* **TASK INSTRUCTIONS**
A verbatim copy of the data is wanted, minus any picture in it.

* **SOURCE MATERIAL**
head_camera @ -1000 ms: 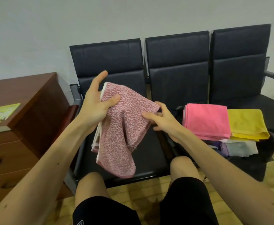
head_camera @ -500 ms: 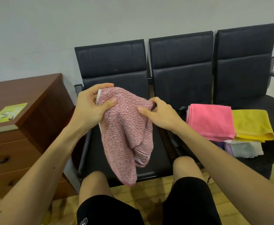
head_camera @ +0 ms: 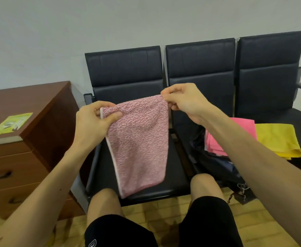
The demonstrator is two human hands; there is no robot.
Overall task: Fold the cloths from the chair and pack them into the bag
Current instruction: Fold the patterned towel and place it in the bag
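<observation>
A pale pink textured cloth (head_camera: 140, 145) hangs flat in front of me over the left seat of a black three-seat chair (head_camera: 124, 82). My left hand (head_camera: 94, 123) pinches its upper left corner and my right hand (head_camera: 183, 100) pinches its upper right corner, a little higher. On the middle seat a bright pink folded cloth (head_camera: 215, 145) and a yellow folded cloth (head_camera: 278, 138) lie on a dark bag (head_camera: 215, 166), partly hidden by my right forearm.
A brown wooden drawer cabinet (head_camera: 30, 132) stands at the left with a green leaflet (head_camera: 10, 123) on top. My bare knees (head_camera: 105, 200) are close to the seat's front edge. The floor is yellowish tile (head_camera: 165, 216). A keyring (head_camera: 242, 188) hangs from the bag.
The bunched cloth has been spread out: my right hand moved up and to the right with one corner, my left hand holds the other, and the cloth now hangs flat.
</observation>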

* **ANSWER BELOW**
head_camera @ -1000 ms: 
head_camera @ -500 ms: 
head_camera @ +0 ms: 
The demonstrator is two human hands; there is no robot.
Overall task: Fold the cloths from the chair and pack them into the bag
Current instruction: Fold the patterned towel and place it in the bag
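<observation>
A pale pink textured cloth (head_camera: 140, 145) hangs flat in front of me over the left seat of a black three-seat chair (head_camera: 124, 82). My left hand (head_camera: 94, 123) pinches its upper left corner and my right hand (head_camera: 183, 100) pinches its upper right corner, a little higher. On the middle seat a bright pink folded cloth (head_camera: 215, 145) and a yellow folded cloth (head_camera: 278, 138) lie on a dark bag (head_camera: 215, 166), partly hidden by my right forearm.
A brown wooden drawer cabinet (head_camera: 30, 132) stands at the left with a green leaflet (head_camera: 10, 123) on top. My bare knees (head_camera: 105, 200) are close to the seat's front edge. The floor is yellowish tile (head_camera: 165, 216). A keyring (head_camera: 242, 188) hangs from the bag.
The bunched cloth has been spread out: my right hand moved up and to the right with one corner, my left hand holds the other, and the cloth now hangs flat.
</observation>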

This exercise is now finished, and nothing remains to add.